**BRIEF:**
Print nothing but the lines below starting at the line that holds "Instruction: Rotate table" and ending at the line that holds "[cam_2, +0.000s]", including both, each exactly as written.

**INFORMATION SUPPLIED:**
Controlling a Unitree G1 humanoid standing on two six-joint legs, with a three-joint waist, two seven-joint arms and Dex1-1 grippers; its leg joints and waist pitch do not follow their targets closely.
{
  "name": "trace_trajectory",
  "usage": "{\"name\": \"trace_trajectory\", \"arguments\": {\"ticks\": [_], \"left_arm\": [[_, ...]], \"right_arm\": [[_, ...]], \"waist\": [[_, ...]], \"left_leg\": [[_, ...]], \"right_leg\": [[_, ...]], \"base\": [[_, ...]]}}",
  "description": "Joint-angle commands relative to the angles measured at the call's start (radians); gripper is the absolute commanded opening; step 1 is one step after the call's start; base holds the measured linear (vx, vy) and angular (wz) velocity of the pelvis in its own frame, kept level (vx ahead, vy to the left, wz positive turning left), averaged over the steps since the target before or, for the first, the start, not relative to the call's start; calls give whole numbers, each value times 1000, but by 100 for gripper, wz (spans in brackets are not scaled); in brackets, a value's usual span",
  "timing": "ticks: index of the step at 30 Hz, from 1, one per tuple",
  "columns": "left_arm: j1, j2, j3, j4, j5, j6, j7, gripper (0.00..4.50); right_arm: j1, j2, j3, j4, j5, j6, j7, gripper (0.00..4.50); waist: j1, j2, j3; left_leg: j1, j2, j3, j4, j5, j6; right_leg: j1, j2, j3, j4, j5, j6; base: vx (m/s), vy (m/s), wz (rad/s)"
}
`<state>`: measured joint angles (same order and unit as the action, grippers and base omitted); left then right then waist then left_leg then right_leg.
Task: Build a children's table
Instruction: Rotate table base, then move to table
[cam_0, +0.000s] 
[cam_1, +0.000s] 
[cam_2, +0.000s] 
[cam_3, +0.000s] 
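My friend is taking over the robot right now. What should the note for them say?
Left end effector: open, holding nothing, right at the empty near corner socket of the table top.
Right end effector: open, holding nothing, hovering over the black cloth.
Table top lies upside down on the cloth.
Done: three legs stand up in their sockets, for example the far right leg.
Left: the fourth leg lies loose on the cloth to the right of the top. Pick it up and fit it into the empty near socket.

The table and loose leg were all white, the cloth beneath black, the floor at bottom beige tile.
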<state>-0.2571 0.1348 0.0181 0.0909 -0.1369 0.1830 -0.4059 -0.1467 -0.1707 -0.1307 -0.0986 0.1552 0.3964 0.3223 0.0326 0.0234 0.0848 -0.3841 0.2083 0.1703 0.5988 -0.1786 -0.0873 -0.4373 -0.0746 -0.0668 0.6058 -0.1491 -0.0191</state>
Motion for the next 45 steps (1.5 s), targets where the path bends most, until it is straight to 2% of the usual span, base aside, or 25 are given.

**TASK OUTPUT:**
Instruction: Rotate table base, then move to table
[cam_0, +0.000s] 
[cam_1, +0.000s] 
[cam_2, +0.000s] 

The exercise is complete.